[What the task requires]:
Copy the data word for word, keeping every line.

[Supplied material]:
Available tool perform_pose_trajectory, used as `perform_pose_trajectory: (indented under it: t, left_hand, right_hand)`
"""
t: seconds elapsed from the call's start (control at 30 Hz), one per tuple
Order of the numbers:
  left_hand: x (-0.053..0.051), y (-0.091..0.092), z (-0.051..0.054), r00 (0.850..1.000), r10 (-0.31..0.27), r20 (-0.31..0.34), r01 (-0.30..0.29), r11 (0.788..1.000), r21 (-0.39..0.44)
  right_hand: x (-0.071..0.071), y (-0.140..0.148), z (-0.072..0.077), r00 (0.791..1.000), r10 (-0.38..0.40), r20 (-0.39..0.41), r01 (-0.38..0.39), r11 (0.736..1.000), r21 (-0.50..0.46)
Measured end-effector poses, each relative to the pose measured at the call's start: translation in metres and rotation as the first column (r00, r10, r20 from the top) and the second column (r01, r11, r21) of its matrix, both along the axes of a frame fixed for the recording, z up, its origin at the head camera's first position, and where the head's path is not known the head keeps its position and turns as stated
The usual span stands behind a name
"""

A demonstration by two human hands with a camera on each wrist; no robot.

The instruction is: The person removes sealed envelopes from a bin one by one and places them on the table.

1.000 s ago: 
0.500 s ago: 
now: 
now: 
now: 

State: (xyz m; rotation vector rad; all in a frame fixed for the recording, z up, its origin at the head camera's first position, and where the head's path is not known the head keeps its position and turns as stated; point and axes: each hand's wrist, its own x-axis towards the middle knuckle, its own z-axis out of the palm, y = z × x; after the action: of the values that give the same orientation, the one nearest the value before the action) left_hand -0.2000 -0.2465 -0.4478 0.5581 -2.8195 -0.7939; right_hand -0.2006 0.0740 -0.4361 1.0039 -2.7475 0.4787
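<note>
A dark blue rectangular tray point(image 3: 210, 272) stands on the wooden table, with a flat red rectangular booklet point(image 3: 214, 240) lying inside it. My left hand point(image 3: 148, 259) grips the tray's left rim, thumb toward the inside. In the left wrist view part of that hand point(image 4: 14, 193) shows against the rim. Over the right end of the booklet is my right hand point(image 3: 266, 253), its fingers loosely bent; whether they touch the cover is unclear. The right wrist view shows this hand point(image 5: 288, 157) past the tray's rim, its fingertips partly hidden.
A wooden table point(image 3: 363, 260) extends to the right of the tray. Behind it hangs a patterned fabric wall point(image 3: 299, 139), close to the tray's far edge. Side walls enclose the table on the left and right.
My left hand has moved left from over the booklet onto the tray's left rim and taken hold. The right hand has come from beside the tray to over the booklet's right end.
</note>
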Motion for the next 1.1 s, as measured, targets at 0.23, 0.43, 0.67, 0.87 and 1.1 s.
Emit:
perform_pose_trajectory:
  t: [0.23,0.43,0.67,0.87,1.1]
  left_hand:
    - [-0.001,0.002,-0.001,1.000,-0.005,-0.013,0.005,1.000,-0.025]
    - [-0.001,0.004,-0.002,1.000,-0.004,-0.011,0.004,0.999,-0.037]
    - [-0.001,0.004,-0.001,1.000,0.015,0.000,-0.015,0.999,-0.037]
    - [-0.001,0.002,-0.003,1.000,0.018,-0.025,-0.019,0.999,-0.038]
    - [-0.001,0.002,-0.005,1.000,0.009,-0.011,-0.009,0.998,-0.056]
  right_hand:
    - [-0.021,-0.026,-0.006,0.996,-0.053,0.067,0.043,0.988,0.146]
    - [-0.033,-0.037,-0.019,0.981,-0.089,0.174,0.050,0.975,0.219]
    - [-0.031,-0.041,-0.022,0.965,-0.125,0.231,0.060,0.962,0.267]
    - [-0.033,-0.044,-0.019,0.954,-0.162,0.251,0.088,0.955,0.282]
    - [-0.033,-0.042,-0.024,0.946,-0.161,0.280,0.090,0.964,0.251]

[Solved exercise]:
Available tool perform_pose_trajectory, used as `perform_pose_trajectory: (indented under it: t, left_hand, right_hand)`
"""
t: seconds elapsed from the call's start (control at 30 Hz), one per tuple
Order of the numbers:
  left_hand: x (-0.053..0.051), y (-0.091..0.092), z (-0.051..0.054), r00 (0.850..1.000), r10 (-0.31..0.27), r20 (-0.31..0.34), r01 (-0.30..0.29), r11 (0.788..1.000), r21 (-0.39..0.44)
  right_hand: x (-0.071..0.071), y (-0.140..0.148), z (-0.072..0.077), r00 (0.791..1.000), r10 (-0.38..0.40), r20 (-0.39..0.41), r01 (-0.38..0.39), r11 (0.736..1.000), r21 (-0.50..0.46)
Measured end-effector poses, each relative to the pose measured at the call's start: translation in metres and rotation as the first column (r00, r10, r20 from the top) and the second column (r01, r11, r21) of its matrix, both along the axes of a frame fixed for the recording, z up, its origin at the head camera's first position, and where the head's path is not known the head keeps its position and turns as stated
The usual span stands behind a name
"""

A demonstration by two human hands with a camera on each wrist; no robot.

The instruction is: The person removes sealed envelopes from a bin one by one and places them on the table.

1.000 s ago: 
0.500 s ago: 
now: 
now: 
now: 

State: (xyz m; rotation vector rad; all in a frame fixed for the recording, z up, its origin at the head camera's first position, and where the head's path is not known the head keeps its position and turns as stated; point and axes: each hand's wrist, its own x-axis towards the middle knuckle, its own z-axis out of the palm, y = z × x; after the action: of the values that give the same orientation, the one nearest the value before the action) left_hand -0.2000 -0.2465 -0.4478 0.5581 -2.8195 -0.7939; right_hand -0.2006 0.0740 -0.4361 1.0039 -2.7475 0.4787
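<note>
A dark blue rectangular tray point(image 3: 210, 272) stands on the wooden table, with a flat red rectangular booklet point(image 3: 214, 240) lying inside it. My left hand point(image 3: 148, 259) grips the tray's left rim, thumb toward the inside. In the left wrist view part of that hand point(image 4: 14, 193) shows against the rim. Over the right end of the booklet is my right hand point(image 3: 266, 253), its fingers loosely bent; whether they touch the cover is unclear. The right wrist view shows this hand point(image 5: 288, 157) past the tray's rim, its fingertips partly hidden.
A wooden table point(image 3: 363, 260) extends to the right of the tray. Behind it hangs a patterned fabric wall point(image 3: 299, 139), close to the tray's far edge. Side walls enclose the table on the left and right.
My left hand has moved left from over the booklet onto the tray's left rim and taken hold. The right hand has come from beside the tray to over the booklet's right end.
</note>
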Motion for the next 1.1 s, as measured, targets at 0.23, 0.43, 0.67, 0.87 and 1.1 s.
Emit:
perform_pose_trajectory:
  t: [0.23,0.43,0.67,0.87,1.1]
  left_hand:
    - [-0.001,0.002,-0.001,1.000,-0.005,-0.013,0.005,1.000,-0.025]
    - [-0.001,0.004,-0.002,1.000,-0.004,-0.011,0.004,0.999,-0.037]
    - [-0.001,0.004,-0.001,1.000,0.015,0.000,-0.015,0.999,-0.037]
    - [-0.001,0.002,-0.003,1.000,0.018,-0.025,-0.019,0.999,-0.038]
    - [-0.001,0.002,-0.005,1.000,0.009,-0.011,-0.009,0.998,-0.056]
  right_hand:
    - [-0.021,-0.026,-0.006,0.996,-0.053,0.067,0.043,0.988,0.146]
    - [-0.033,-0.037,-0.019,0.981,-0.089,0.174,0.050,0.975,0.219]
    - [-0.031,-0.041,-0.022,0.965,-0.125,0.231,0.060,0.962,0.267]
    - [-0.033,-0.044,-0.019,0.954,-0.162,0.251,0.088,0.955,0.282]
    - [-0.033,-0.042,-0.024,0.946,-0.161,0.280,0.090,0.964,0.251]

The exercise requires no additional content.